One of the features of life that I find curious is the way that people often fail to think through the implications of positions which they claim to hold.
A classic example of this phenomenon is the way in which people will happily sing along to John Lennon's secular anthem "Imagine" without giving any thought to the darkness of the world he describes. He is presupposing a world without God and in which death is the end, and that is a very dark world indeed.
This point was well made by the British philosopher Bertrand Russell in his 'Litany of despair.' Russell thought through consistently the meaning of a secular worldview and he wrote that it meant that we must accept:
'...that man is the product of causes which had no prevision of the end they were achieving; that his origin, his growth, his hopes and fears, his loves and his beliefs are but the outcomes of accidental collocations of atoms; that no fire, no heroism, no intensity of thought and feeling, can preserve an individual life beyond the grave; that all the labours of the ages, all the devotion, all the inspiration, all the noonday brightness of human genius, are destined to extinction in the vast death of the solar system, and that the whole temple of man's achievement must inevitably be buried beneath the debris of a universe in ruins—all these things, if not quite beyond dispute, are yet so nearly certain that no philosophy which rejects them can hope to stand.'
This bleak assessment ultimately trivialises everything that human beings do. Nothing we do is fundamentally serious because whatever we do eventually disappears into the unending void of death. Whether we live a life of virtue or wickedness, we will all meet exactly the same fate. As Ecclesiastes declares:
'.... one fate comes to all, to the righteous and the wicked, to the good and the evil, to the clean and the unclean, to him who sacrifices and him who does not sacrifice. As is the good man, so is the sinner; and he who swears is as he who shuns an oath.' (Ecclesiastes 9:2)

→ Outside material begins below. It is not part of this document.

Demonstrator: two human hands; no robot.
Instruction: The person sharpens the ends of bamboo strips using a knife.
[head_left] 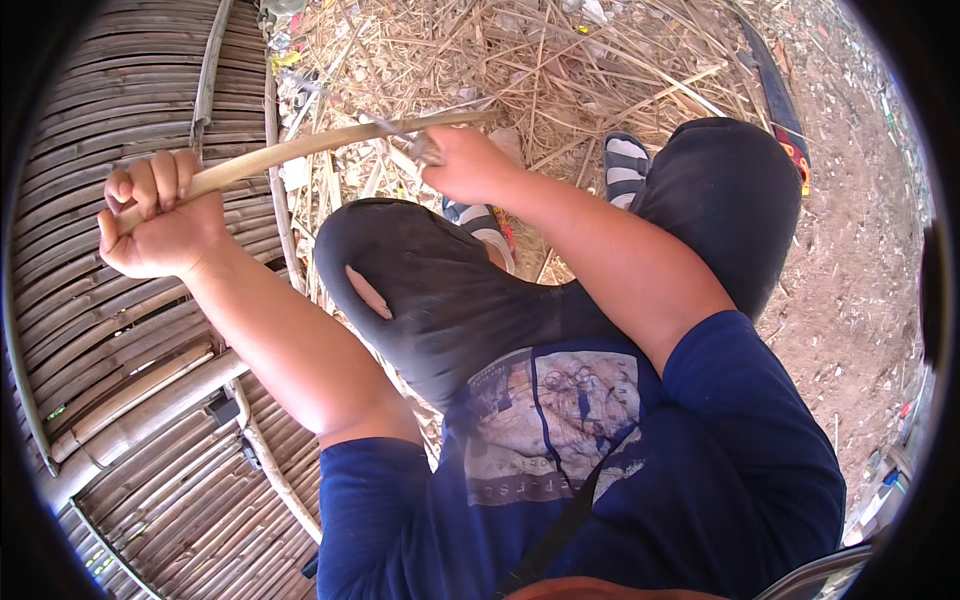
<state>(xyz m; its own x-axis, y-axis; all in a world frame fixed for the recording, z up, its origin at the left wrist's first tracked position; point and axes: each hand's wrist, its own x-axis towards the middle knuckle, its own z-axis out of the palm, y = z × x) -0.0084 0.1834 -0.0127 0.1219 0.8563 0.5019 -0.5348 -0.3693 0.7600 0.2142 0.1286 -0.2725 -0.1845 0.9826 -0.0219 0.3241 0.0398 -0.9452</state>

The Christian faith, however, presents us with a very different account of the human situation. On the basis of the witness of Scripture and nature (Genesis 1:1, John 1:1, Psalm 19:1-2, Romans 1:19-20) it tells us that we are not just an accident heading for death. Human beings have been created to know and love God forever and this will happen in spite of the existence of death, as the resurrection of Jesus Christ both demonstrates and makes possible (see 1 Corinthians 15:1-58). Because they believe this, Christians declare in the Apostles Creed that they believe in 'the resurrection of the body and the life everlasting.'
It is important to note, however, that life after death is not good news for everyone. As Bishop John Pearson explains in his commentary on the Creed, what the orthodox Christian belief in the life everlasting tells us is:
'..... that the unjust after their resurrection and condemnation shall be tormented for their sins in hell and so shall go to be continued in torments forever, so as neither the justice of God shall never cease to inflict them nor the persons of the wicked ever cease to subsist and suffer them; and that the just after their resurrection and absolution shall as the blessed of their Father obtain the inheritance, and as the servants of God enter into their master's joy, freed from all possibility of death, sin and sorrow, filled with all conceivable and inconceivable fullness of happiness, confirmed in an absolute security of an eternal enjoyment, and so they shall continue with God and with the Lamb forever more.'
This picture of the ultimate fate of humankind reflects the clear teaching of Scripture (see Daniel 12:2, Matthew 25:46, John 3:16-18, 2 Corinthians 5:10, Revelation 20:11-15) and what it reminds us is that, as CS Lewis writes in his book The Great Divorce, there is an inescapable binary choice facing all human beings. 'There are only two kinds of people in the end: those who say to God, "Thy will be done," and those to whom God says, in the end, "Thy will be done."'
The biblical images depicting the sufferings of the lost are all symbols of the experience of those who have chosen their way over God's. In the words of the evangelical theologian JI Packer: 'The unbeliever has preferred to be by himself, without God, defying God, having God against him, and he shall have his choice.'
If this is true, then the decisions that we make in this life are not trivial, but dreadfully serious. One fate will not come to all, and therefore we must do the utmost that we can to ensure that we and others experience the eternal joys of heaven rather than the eternal pains of hell.
It is from this perspective that that we must view the recent decision by the Methodist Conference to approve of cohabitation and permit same-sex marriages, and the proposal from the Bishop of Liverpool that the Church of England should move in the same direction. The issue is that Scripture is clear that those who engage in unrighteous sexual activity (i.e any form of sexual activity outside of heterosexual marriage without repentance) will not 'inherit the kingdom of God' (1 Corinthians 6:11) but will be lost forever.
Now, we cannot pronounce on the fate of any individual who engages in such conduct, because we cannot rule out future repentance, or mitigating circumstances known only to God. However, we can say that they are running an appallingly serious risk with their souls and therefore the Church and individuals within it cannot, and must not, do anything that will suggest to them that this is not the case.
We cannot risk the loss of people's souls. It's time to get serious.
Martin Davie is a lay Anglican theologian and Associate Tutor in Doctrine at Wycliffe Hall, Oxford.